Close to 4 billion people live in cities. As the driver of environmental challenges, accounting for nearly 70% of the world's carbon emissions, and as sites of critical social disparities, with 863 million dwellers now living in slums, urban settlements are at the heart of global change. This momentum is unlikely to disappear, as approximately 70 million more people will move to cities by the end of this year alone. The good news is that recent multilateral processes are now appreciating this key role of cities and are increasingly prioritizing urban concerns in policy-making. Yet, how can we ensure that these steps toward a global urban governance leave no city, town, or urban dweller behind?

PHOTO: DANIEL J. GROSHONG/BLOOMBERG VIA GETTY IMAGES

“…urban settlements are at the heart of global change.”

The third United Nations (UN) Conference on Housing and Sustainable Urban Development (Habitat III) will set out a “new urban agenda” (NUA) this October in Quito, Ecuador. Twenty years after Habitat II, the NUA aims to inspire nations, cities, and towns to pursue sustainable urban development. Habitat III's focus on cities reinforces recent wider multilateral attention to cities through the Sendai Framework for Disaster Risk Reduction, the 2030 Agenda of the UN Sustainable Development Goals (SDGs), the Addis Ababa Action Agenda on financing sustainable development, and the COP21 Paris climate agreement [including a call for a city emphasis by the Intergovernmental Panel on Climate Change (IPCC)].

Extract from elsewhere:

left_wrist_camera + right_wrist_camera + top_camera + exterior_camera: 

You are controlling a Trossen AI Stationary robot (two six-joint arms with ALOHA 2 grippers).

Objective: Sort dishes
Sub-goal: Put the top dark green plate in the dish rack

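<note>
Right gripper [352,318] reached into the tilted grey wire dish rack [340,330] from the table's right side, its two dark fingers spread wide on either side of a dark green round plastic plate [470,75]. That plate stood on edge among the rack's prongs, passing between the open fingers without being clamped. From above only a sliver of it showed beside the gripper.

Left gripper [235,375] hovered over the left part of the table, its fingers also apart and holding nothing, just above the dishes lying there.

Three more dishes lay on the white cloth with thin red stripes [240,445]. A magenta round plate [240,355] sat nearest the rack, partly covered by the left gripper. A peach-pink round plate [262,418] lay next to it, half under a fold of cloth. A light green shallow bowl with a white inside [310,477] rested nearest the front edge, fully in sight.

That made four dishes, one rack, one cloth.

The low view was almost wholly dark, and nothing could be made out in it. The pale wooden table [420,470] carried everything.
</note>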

Despite these good efforts, and the potential for Habitat III and the NUA to coalesce action, the road ahead is complex. Consensus that cities are critical pathways of change does not indicate agreement on what the priorities should be, how they are assessed, and how policy and implementation might be refined. The envisioned assimilation of city, national, and international indicators to track progress across sectors and scales is far ahead of the science-policy capability on the ground. Until recently, there was limited discussion of any practical approach to achieving and assessing the transformations required. Yet the metrics selected to track progress, and the credibility of the organizations that implement them, will determine how this broader global urban agenda unfolds.

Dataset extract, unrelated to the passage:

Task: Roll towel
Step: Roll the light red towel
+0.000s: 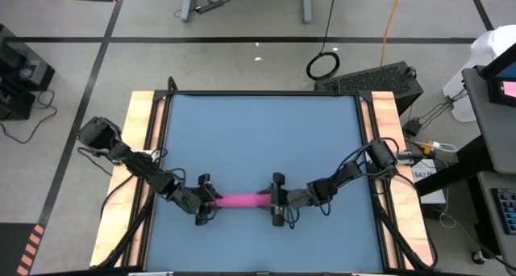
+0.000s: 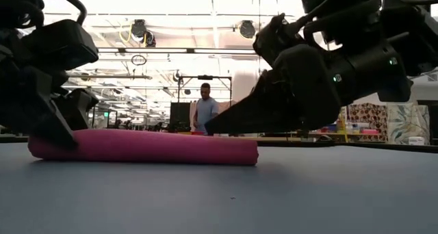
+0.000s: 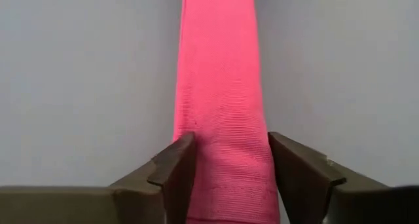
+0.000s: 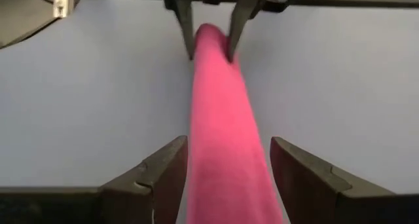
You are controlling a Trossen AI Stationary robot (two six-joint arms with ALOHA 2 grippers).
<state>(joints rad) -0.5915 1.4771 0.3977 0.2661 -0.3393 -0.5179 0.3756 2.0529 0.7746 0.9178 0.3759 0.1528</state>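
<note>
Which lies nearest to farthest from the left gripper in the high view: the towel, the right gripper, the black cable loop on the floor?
1. The towel: rolled, its end between the left gripper's fingers at the table's near edge.
2. The right gripper: at the roll's other end.
3. The black cable loop: on the floor beyond the table's far edge.

Both arms are dark, jointed and blocky, with black cables looping along their links. The left gripper (image 3: 229, 178) and right gripper (image 4: 229, 178) each end in two dull olive-brown, wedge-shaped fingers. Small green lights glow on one wrist housing in the low view.
</note>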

Many organizations are already assessing sustainable urban development: multilateral bodies (e.g., UN-Habitat and the World Bank), city networks (e.g., United Cities and Local Governments and C40 Cities Climate Leadership Group), academia (through the International Council for Science), think tanks (e.g., Adelphi), and foundations (e.g., the Prince's Trust). Indeed, there is no shortage of urban expertise, but there is little clarity about how concerned and knowledgeable parties might engage. The NUA's zero draft points to evidence-based policy as critical to its success and proposes an International Multi-stakeholder Panel on Sustainable Urbanization, led by UN-Habitat. Some experts suggest creating an even broader monitoring body, akin to an “IPCC for cities.” Others urge caution and raise concerns about scientific input. The SDGs, Paris agreement, and Sendai Framework all call for data that are increasingly spatial (e.g., geographic information system-based) rather than statistical (e.g., demographic) to achieve the granularity that is necessary to understand cities.

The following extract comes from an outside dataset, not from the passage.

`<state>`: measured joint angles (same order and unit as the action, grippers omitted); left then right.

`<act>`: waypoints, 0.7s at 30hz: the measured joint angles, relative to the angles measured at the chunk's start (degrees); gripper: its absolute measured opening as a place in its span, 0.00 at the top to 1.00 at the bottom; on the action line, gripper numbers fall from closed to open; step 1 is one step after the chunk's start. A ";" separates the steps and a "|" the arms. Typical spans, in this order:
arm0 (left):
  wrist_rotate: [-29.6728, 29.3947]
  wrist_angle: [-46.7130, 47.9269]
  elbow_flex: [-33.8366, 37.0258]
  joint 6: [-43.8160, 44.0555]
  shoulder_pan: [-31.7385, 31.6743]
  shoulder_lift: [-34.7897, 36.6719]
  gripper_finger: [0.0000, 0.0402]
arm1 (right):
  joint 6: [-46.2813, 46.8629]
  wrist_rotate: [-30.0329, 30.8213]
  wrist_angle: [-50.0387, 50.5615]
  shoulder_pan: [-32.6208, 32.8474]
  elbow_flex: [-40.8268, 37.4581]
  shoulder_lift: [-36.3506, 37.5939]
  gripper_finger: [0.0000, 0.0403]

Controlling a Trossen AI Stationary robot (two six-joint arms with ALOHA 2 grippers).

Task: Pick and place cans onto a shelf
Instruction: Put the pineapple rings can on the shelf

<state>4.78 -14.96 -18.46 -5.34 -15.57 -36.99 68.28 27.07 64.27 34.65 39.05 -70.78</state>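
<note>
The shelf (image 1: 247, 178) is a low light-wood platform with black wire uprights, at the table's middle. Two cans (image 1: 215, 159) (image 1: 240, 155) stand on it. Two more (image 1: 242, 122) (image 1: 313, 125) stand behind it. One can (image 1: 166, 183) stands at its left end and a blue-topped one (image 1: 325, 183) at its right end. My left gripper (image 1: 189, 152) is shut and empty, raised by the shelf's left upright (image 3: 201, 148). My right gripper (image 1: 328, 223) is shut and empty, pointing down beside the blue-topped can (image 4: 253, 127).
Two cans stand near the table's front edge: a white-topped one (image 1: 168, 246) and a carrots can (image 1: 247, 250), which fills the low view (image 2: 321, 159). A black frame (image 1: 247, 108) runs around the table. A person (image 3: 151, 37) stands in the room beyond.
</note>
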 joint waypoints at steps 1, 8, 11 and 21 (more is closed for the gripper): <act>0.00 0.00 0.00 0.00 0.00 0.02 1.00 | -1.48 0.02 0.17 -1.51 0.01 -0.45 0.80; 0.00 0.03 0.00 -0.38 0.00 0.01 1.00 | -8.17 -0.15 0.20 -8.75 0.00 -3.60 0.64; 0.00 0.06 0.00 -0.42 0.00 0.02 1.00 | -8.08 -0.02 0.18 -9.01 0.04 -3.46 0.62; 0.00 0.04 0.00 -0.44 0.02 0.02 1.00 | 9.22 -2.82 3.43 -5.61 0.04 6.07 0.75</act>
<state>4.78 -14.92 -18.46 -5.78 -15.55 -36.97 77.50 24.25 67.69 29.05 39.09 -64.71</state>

Data-gathering capacity is underdeveloped, weak, or dysfunctional in many parts of the world. Building credible local data systems requires strong governmental data institutions and university-city collaborations that, with the increasing influence of large private-sector interest and capacity, are rarely in place. Africa, Asia, and Latin America are especially data (infrastructure) poor. There is no consensus on who should set metrics, who might generate and monitor data, or what the architecture of the science-policy interface underpinning global urban governance should be. Implementing a global monitoring mechanism for cities acknowledges that there are transnational drivers of urban change and embraces the idea that the way all cities are run will determine our common future. If the Post-2030 Agenda logic of “leave no one behind” is to incorporate the logic of “leave no city behind,” then fundamental attention to fair, accessible, and effective monitoring and mechanisms is imperative.